Questions regarding diamond database incompatibilities and updates
I got the error:
Opening the database... Error: Options require taxonomy information included in the database. Please use the respective options to build this information into the database when running diamond makedb: taxonomy names information (--taxonnames option), taxonomy ranks information (database needs to be built with diamond version >= 0.9.30
I have built all my diamond databases for our institute using 0.9.21 or older (clearly I should have used a more recent version). The release notes for 0.9.3x contain a note (https://github.com/bbuchfink/diamond/releases/tag/v0.9.36) and I'm wondering if this also affects 0.9.21. My DBs range from (Database format version 2, Diamond build 123 and Database format version 3, Diamond build 162).
Would it be safe (in terms of reproducibility) to rerun database creation with a recent version (I still have the fasta and tax data).
Since I'm also a maintainer of the diamond Galaxy tools I was wondering if there is a compatibility matrix of the database format versions / Diamond builds used for the generation and the diamond versions using the DBs?

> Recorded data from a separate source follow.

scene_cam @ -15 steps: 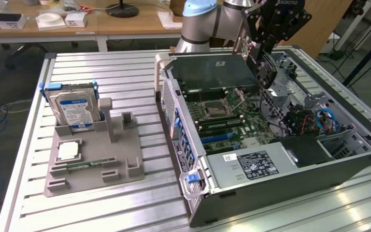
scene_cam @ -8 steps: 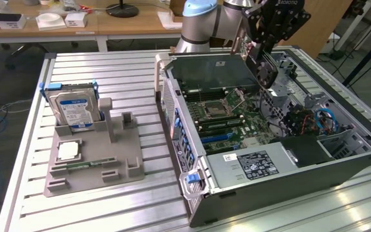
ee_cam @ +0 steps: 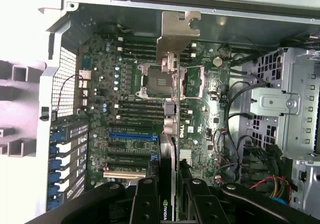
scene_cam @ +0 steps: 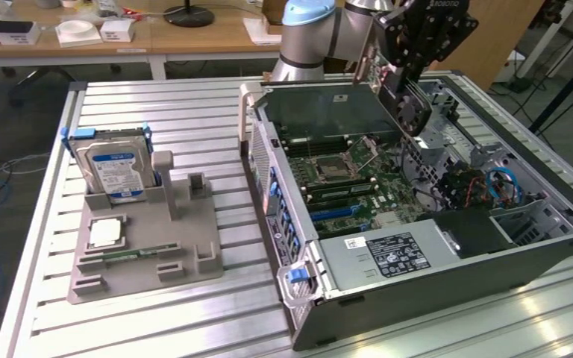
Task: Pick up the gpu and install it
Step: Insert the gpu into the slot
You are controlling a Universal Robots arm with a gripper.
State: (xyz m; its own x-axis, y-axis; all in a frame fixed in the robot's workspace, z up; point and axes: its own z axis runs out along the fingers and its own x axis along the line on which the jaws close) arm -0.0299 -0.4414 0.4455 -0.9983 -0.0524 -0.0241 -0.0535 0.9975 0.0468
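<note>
Aloft, gpu (ee_cam: 171, 119) edge-on in the pincer (ee_cam: 170, 186); motherboard (ee_cam: 125, 109) beneath

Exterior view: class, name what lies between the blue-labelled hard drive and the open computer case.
In the exterior view, the grey holder's upright posts stand there, then a bare strip of slatted table.
</note>
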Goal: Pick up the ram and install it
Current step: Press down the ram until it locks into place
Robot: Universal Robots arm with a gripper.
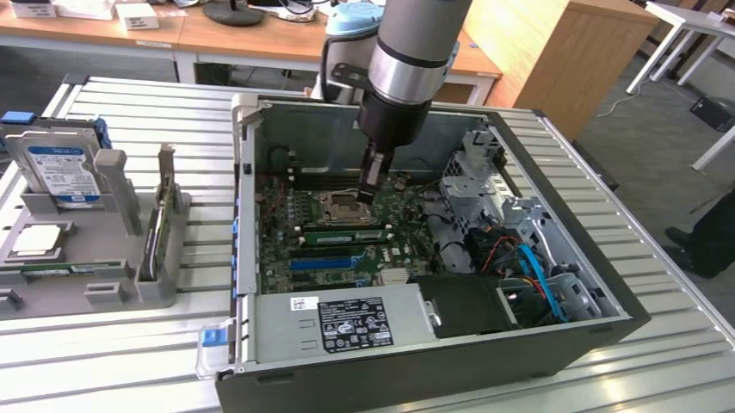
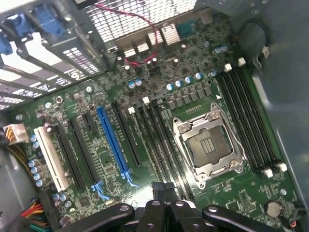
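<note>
Above the CPU socket (image 1: pixel 343 206) we hold the hand (image 1: pixel 370 196) clenched | ram (image 1: pixel 340 232) seated beside socket | risk: descent strikes motherboard (image 2: pixel 145 135).

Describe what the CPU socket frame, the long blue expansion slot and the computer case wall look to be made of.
CPU socket frame: bare metal, probably steel, judging by its silvery sheen and stamped edges. Blue expansion slot: moulded plastic, by its uniform matte blue colour and clip end. Computer case wall: sheet metal with a dull grey unpainted finish and folded edges; which alloy cannot be told.
</note>
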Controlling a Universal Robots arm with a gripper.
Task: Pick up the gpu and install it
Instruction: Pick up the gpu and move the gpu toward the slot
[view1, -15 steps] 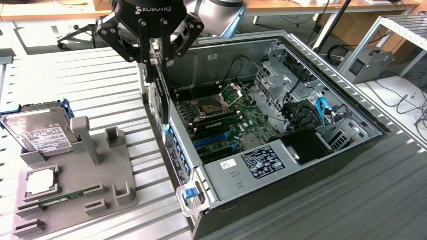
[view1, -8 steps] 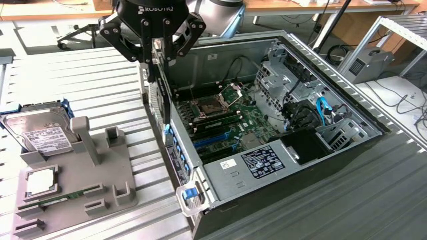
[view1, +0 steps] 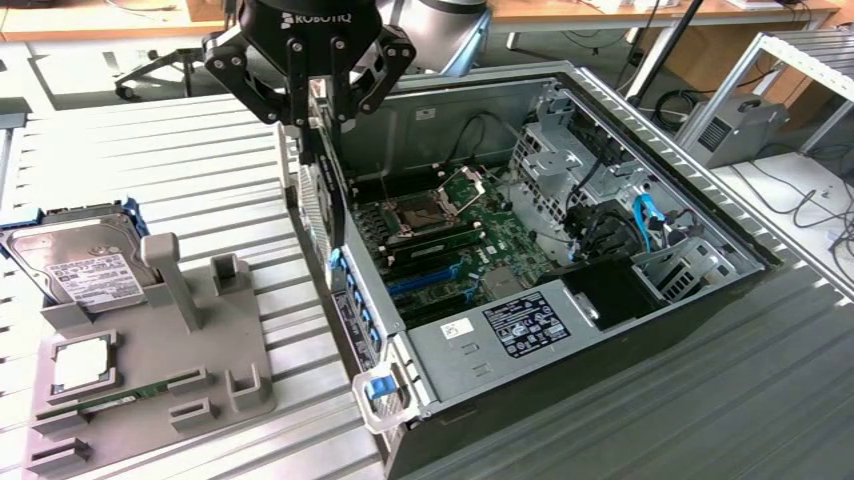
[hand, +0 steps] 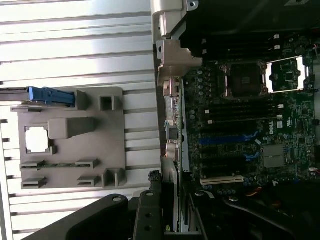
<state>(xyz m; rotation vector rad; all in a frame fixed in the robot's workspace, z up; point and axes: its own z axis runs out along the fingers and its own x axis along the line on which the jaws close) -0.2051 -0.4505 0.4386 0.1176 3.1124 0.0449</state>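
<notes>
Tool (view1: 315, 100) stands partly closed, clamping the gpu (view1: 318, 175) edge-on over the case (view1: 414, 125) rear wall. Advisable: hold the card vertical, connector square above the blue slot (hand: 227, 140), bracket rearward.

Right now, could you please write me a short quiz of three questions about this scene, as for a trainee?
1. True or false: the gripper holds the gpu edge-on at the open computer case.
2. Which part, with a white label, stands at the grey holder? A) hard drive B) keyboard C) monitor
3. Fill in: the tab at the case's near corner is coloured ___.

Key: 1 true; 2 A; 3 blue.
</notes>
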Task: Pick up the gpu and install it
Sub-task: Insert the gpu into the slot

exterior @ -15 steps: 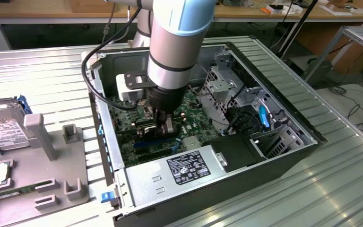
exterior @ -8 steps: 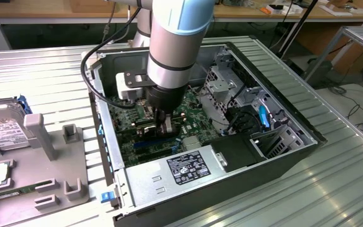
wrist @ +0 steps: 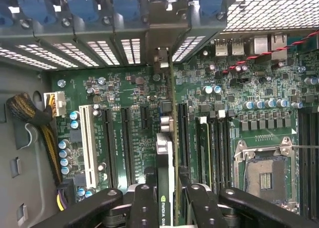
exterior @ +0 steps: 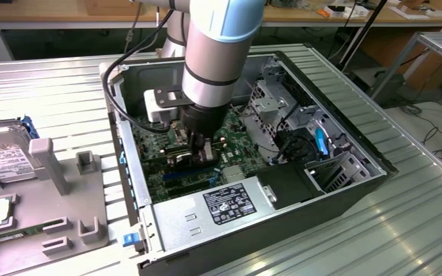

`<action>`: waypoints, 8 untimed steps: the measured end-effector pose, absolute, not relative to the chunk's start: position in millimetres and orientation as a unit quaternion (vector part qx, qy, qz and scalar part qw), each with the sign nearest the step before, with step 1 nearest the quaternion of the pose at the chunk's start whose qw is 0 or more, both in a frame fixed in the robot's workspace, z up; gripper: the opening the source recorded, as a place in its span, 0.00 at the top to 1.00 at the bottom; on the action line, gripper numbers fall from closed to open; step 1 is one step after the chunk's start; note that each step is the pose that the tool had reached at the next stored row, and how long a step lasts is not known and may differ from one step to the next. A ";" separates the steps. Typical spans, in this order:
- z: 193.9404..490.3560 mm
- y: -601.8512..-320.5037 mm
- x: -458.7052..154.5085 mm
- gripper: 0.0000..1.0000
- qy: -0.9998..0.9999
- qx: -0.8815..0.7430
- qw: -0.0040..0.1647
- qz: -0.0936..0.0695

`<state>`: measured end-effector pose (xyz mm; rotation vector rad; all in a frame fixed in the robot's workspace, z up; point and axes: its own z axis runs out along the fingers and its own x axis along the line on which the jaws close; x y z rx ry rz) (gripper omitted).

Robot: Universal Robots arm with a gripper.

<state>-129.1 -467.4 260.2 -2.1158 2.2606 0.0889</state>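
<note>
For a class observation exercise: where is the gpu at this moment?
In the wrist view, the gpu is held edge-on in the gripper, above the motherboard among its black expansion slots, inside the open computer case.

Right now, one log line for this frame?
gripper: shut on gpu | place: inside case, over motherboard slots | seated: cannot tell

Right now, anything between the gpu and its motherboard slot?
Nothing visible. The pincer grips the gpu edge-on over the motherboard, among empty expansion slots. The slot right under the card is hidden by the card itself.
</note>
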 end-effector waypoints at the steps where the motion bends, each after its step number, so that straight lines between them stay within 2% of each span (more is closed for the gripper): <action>1: 260.2 -467.7 -129.1 0.73 0.729 -0.683 0.022 0.029; 8: 259.9 -470.1 -129.1 0.73 0.729 -0.683 0.022 0.029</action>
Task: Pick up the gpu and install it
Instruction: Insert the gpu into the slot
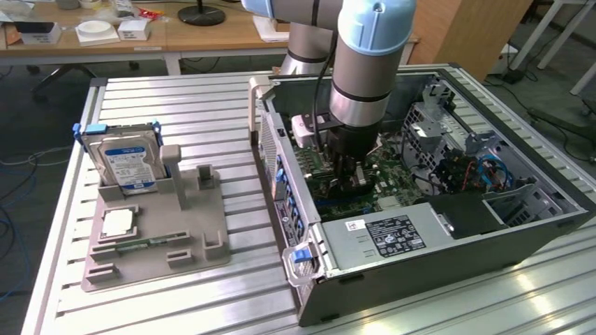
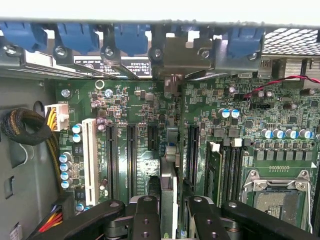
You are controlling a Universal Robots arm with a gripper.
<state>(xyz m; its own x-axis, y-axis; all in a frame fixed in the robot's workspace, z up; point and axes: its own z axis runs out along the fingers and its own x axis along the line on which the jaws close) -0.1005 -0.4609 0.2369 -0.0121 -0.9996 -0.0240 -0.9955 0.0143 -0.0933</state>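
The gripper (image 2: 169, 220) was clamped on the gpu (image 2: 169, 187), holding it edge-on just above the motherboard (image 2: 280, 125), between two black expansion slots (image 2: 131, 155). A slight misalignment with the slot could have jammed the card's edge or bent its bracket against the case's rear wall (image 2: 150, 25).

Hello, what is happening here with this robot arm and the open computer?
The robot arm has reached down into the open computer case. Its gripper holds the gpu edge-on between its fingers, right above the slots of the motherboard, with the card's bracket end toward the case's rear wall. On the table beside the case, a grey holder keeps a hard drive and a memory stick.
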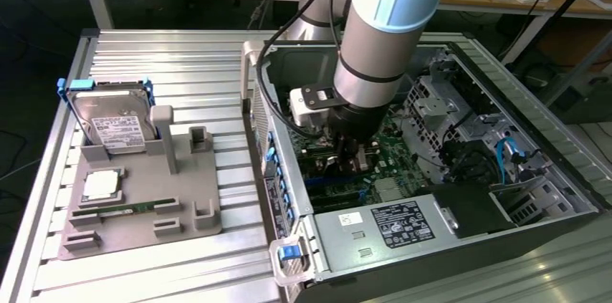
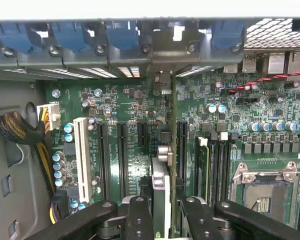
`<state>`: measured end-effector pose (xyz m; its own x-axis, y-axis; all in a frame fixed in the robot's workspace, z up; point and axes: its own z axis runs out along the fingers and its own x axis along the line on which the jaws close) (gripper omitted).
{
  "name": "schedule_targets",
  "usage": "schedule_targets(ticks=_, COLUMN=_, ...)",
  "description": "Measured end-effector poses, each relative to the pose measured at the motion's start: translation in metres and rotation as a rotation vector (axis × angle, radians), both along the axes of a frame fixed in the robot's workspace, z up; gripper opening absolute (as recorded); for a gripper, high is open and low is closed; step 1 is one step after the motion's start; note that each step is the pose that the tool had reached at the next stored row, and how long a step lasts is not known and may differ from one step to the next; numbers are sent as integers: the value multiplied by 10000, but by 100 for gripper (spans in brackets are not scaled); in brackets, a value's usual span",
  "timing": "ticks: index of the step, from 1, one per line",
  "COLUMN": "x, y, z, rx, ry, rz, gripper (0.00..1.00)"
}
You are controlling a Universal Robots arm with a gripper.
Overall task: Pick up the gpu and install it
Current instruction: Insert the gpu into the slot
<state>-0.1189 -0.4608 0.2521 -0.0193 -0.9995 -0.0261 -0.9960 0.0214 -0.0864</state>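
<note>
Your claw [image 2: 162,212] sits deep inside the open computer case [image 1: 535,124], clenched on the gpu [image 2: 161,192], which you see edge-on in the wrist view, standing upright between the 2 black fingers [image 2: 138,215]. The card hangs just above the green motherboard [image 2: 130,107], in line with the row of black expansion slots [image 2: 122,150]; whether its edge touches a slot yet, you cannot tell.

Around it the space is tight. A white slot [image 2: 81,155] and a column of blue capacitors [image 2: 57,165] lie to one side, with a braided cable bundle [image 2: 12,127] plugged into a white connector [image 2: 51,116] beyond them. On the other side stand the memory slots [image 2: 215,160] and the metal processor socket [image 2: 262,190]. Blue retention clips [image 2: 122,35] line the case's rear wall ahead of the card.

In the exterior view, the arm [image 1: 383,38] fills the case opening. On the ribbed tabletop [image 1: 191,52], near the edge toward the exterior view's left, a grey fixture [image 1: 143,210] holds a hard drive [image 1: 115,120] upright, a processor [image 1: 102,186] and a memory stick [image 1: 120,210].
</note>
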Motion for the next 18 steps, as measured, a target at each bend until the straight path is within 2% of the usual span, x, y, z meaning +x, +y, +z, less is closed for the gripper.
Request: schedule_targets(ticks=18, x=-17, y=0, z=-35, rx=0, ry=0, rz=-49, gripper=27)
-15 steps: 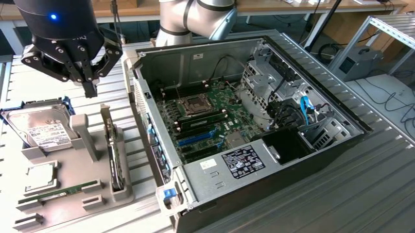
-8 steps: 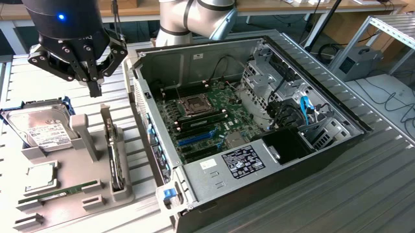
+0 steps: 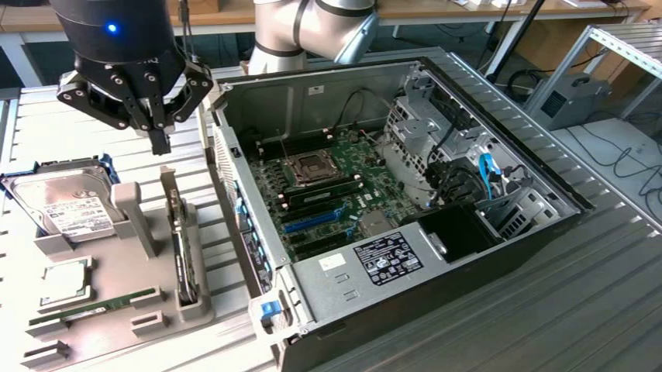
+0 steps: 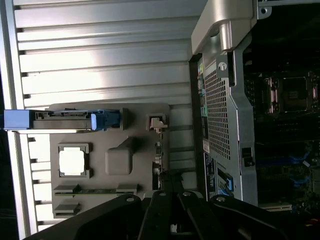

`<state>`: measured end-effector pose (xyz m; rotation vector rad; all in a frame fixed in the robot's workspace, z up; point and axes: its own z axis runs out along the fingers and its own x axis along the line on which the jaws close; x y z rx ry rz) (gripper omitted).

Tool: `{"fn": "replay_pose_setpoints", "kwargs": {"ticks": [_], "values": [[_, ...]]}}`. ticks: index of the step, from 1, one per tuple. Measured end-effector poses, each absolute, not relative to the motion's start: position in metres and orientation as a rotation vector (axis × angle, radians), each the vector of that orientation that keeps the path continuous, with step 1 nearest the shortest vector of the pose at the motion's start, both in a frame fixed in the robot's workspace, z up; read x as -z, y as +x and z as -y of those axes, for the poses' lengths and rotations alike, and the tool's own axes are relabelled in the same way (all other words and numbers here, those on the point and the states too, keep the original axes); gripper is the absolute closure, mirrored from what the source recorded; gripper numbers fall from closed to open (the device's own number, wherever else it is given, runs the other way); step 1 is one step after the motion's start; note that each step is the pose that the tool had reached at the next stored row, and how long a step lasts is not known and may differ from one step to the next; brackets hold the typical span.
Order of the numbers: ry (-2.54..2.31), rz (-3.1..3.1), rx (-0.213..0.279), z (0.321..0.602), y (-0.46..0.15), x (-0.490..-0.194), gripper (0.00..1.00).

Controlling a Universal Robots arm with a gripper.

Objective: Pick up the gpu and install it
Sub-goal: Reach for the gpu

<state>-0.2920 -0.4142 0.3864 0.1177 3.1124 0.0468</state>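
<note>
End effector [image 3: 158,144]: black, on a Universal Robots arm; fingers drawn together, clamped on nothing. Poised over the far end of the grey holder tray [image 3: 132,322], clear of everything beneath, nearest to the upper end of the gpu [image 3: 184,260].

Gpu: thin black card, stood on edge in the long slot along the tray's side closest to the computer case [image 3: 342,310]. Not yet lifted, not installed. Edge-on in the wrist view [image 4: 158,167], with a silvery bracket at one end.

Hard drive [image 3: 62,208]: silver, in a blue frame, propped in the tray at the exterior view's left, well apart from the gpu.

Processor chip [image 3: 64,280]: square, flat in its recess, near the hard drive.

RAM stick [image 3: 95,304]: narrow, green, flat in the tray, beside the processor chip.

Computer case: open on top, just beside the tray at the exterior view's right. Motherboard [image 3: 331,186] exposed, with processor socket [image 3: 310,167] and blue expansion slots [image 3: 310,221].

Bench [image 3: 579,310]: ribbed metal slats, carrying tray and case.
</note>
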Motion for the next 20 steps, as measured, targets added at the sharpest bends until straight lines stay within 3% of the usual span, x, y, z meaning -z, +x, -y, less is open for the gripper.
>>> {"fn": "replay_pose_setpoints", "kwargs": {"ticks": [20], "values": [[0.118, -3.112, -0.045, 0.432, -0.281, -0.384, 0.89]]}}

Should be safe to rebuild yes, as long as the sequences are in the same order it should not affect results in any way.
This is what I have ready: https://github.com/bbuchfink/diamond/wiki/5.-Advanced-topics#database-format-versions
I also plan to deprecate the .dmnd format in favor of BLAST databases, since taxonomy is now also supported. I don't plan to remove support for the format from the code.
Thanks a lot for the prompt answer. Which BLAST db version is the smallest supported?
v4 should be ok, never heard of earlier versions still being used.
Cool - then I will try to implement blast DB support in the Galaxy tools.
I tried (using diamond 2.1.16 and blast 2.17.0) to create a custom blast DB using makeblastdb -in db.fasta -dbtype prot -parse_seqids -taxid_map taxid
diamond blastp --db database --query 'protein.fasta' --no-self-hits --taxonlist 5524211
and
diamond blastp --db database --query 'protein.fasta' --no-self-hits --outfmt '6' qseqid sseqid pident length mismatch gapopen qstart qend sstart send evalue bitscore scovhsp sskingdoms skingdoms sphylums cigar
result in Error: std::exception
Any idea what I'm doing wrong?
If I try with swissprot (obtained with update_blastdb.pl --decompress swissprot)
diamond blastp --db swissprot --query '/tmp/tmp6ui6ez_w/files/0/6/1/dataset_06195bff-b8d2-4dae-a8a6-a6ebf68f2681.dat' --no-self-hits --outfmt '6' qseqid sseqid pident length mismatch gapopen qstart qend sstart send evalue bitscore scovhsp sskingdoms skingdoms sphylums cigar
gives me:
Error: Taxonomy rank information (nodes.dmp) is missing in search path (/tmp/tmp6ui6ez_w/job_working_directory/000/2/working). Download and extract this file in the database directory: https://ftp.ncbi.nlm.nih.gov/pub/taxonomy/new_taxdump/new_taxdump.zip
The files used are these: https://github.com/galaxyproject/tools-iuc/blob/main/tools/diamond/test-data/db.fasta https://github.com/galaxyproject/tools-iuc/blob/main/tools/diamond/test-data/protein.fasta
Can you also provide your taxid map so I can try to reproduce this?
The second error can be fixed by doing as the message says. The information is not contained in the binary files by NCBI, so you need an extra download for this.
Just found out that the problem seems to be that database is a symlink to the BLAST db. If I use the full path I get the problem about missing nodes.dmp (which I now know how to fix ... thanks for this).
Just in case:
Can you also provide your taxid map so I can try to reproduce this?
https://gist.github.com/bernt-matthias/a239161e5783c45ba85213bcf8d0c5b1
Do you have any suggestions for building small versions of the NCBI taxdb files (.bti / .btd)? I have a small list of taxids and I was hoping to construct minimal testdata.
got this from chatgpt: https://gist.github.com/bbuchfink/66df4adf1e3642d3412a51396aaa0d71
Thanks. I tried around with chatgpt wothout much luck. Then I wrote a mail to NCBI and got an answer:
docs are here https://www.ncbi.nlm.nih.gov/IEB/ToolBox/CPP_DOC/lxr/source/src/objtools/blast/seqdb_reader/isam_files.txt
They also shared small example files. I could also share it here.